Living with Nature, not dominating it
That is the quote of Richard Yakob-Hoff in a video I was recently watching a Kakapo recovery video. And I yet again found myself in another rabbit hole of this adorable awesome bird - the Kakapo, the night parrot. 

Kia at Red Tarns, the beautiful colours under the wings - this parrot is beautiful

Through my running and photography, I’ve been lucky enough to see some great sights and some of the rarest fauna and flora, endemic mostly to New Zealand. On one of the early photography missions, when shooting astrophotography at Muriwai, I came across a little blue penguin. There it was on the stairs, just hanging out at night - I think it was first time I’ve seen a penguin in real life, and to be in the wild, and so close to us this was a cool experience.

Takahe - just hanging out

On another night also whiles shooting astro, spotting a grey-faced petrel on the trail, yet again just hanging out on the trail, and being able to get so close to it.

Grey-faced petrel, hey there!

I remember the first time seeing a Takahe in the wild when tail-ending The Dual marathon. There they were a couple of Takahe just chilling out. One of the most endangered birds in the world, with only about a predicated 500 of these birds. The story of the Takahe reads something out of a movie, they were thought to be extinct until being re-discovered in 1948, in a isolated part of the Murchison Mountains in Fiordland, South Island. It sounds like a made-up story, but it actually happened. Over the years the population has been slowly increased, and enough numbers now to have Takahe in several eco sanctuaries such as Tawharanui Regional Park, and Motutapu Island - where I first saw those two birds in the wild.

Variable oystercatcher

Recently while camping at Tawharanui, I saw another one whiles out for a morning run. It was just casually nosing around in the shrubs just off one of the main tracks! Several people stopped and to look at it, take photos, videos - as I did. Just so special, right? To think you are looking at animal first thought to be extinct, and small number to be found again! I got talking to someone, who was out on their morning walk - and they told me they had seen a kiwi that morning as well! That’s one of my goals for sure - is to see a Kiwi in the wild. I have heard of friends who have come across of them in the wild - the experience is surreal! 

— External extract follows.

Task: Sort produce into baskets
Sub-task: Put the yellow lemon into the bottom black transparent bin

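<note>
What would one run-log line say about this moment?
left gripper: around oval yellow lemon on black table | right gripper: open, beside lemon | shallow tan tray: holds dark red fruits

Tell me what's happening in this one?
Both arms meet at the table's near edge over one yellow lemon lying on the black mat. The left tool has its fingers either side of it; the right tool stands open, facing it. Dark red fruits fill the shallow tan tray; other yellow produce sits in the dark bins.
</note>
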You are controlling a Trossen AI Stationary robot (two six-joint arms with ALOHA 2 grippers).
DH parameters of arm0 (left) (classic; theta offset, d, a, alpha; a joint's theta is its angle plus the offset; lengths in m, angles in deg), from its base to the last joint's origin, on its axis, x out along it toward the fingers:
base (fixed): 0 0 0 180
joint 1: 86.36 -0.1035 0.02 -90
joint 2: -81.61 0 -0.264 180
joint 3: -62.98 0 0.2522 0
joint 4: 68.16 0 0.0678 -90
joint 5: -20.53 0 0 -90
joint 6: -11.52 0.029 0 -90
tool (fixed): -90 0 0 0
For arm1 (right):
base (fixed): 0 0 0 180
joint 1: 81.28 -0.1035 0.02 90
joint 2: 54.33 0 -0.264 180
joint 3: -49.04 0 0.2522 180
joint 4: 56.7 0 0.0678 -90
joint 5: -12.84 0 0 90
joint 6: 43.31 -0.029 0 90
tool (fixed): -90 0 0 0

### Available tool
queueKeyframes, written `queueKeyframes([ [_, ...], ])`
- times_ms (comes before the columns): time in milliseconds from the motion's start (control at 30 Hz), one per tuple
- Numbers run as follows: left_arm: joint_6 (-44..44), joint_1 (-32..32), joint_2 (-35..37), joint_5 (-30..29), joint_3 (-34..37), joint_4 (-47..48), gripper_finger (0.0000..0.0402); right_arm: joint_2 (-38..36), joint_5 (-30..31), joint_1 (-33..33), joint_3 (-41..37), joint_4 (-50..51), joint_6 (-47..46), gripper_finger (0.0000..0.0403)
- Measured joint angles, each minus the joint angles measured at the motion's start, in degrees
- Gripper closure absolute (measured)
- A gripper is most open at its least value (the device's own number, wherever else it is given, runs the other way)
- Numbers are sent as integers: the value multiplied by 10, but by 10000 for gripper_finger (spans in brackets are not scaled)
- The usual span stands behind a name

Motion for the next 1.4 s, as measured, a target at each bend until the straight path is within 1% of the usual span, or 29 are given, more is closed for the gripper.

Silvereye / Waxeye looking cute!

Another experience I’ve had is with the Kea - another one of our unique endemic New Zealand birds - the only alpine parrot in the world, although not as endangered as the Takahe, there still only a estimated 5000 which exist in the wild. I remember having a surreal experience with them whiles doing the Red Tarns trail at Mt Cook National Park. It was otherwise and uneventful morning, not a spectacular sunrise, but as I got to the tarns at the top - I was joined by 5 or 6 Kea, which hung around for so long. This made it such a memorial morning - I still pinch myself - what happened that morning! 


But the most unique birds that we have, has to be the Kakapo. One of our three parrot's species that we have alongside with the Kea and the Kaka. It is incredibly special, like a lot of the native birds - it is flightless and also nocturnal. And they are super cute. They are large and long living bird, but critically endangered, with only about 100 that exist. You know you are endangered species when every bird has a name! I hope one day I’ll be able to spot a Kakapo as well, maybe in an eco-sanctaury, as I was able to see the Takahe.

North Island Kokako, the South Island variant, possibly, extinct 

They say Kakapo were so plentiful many years ago, when you could shake a tree and a Kakapo would fall out. Conservations dream of that to happen again, and hope that if you plant a Rimu tree in your backyard, that a wild Kakapo would make it its home. How cool would that be! As Richard mentioned to start living with nature and not to dominate them. 

Kereru, the NZ native wood pigeon is one of my favs

I always get excited when I see a Kereru, our native wood pigeon. You only see them in forested areas, in West Auckland if you are near the Waitakere’s they are common sight. Once I was out on a run locally near home, and I spotted one - it’s the first time I saw one in a more suburban area. That was really cool. Or even when I have spotted two out in Riverhead Forest - which is a pine forest area - not their hangout place, it’s quite exciting!

Tomtit, cute and small

This is another reason I get excited to be out in nature, whether it is to spot a Tui, a fantail, Tomtit, waxeye, a Kereru, Robin, a Takahe, hopefully eventually a Kiwi and maybe in many years future generations will be able to spot Kakapos roaming around.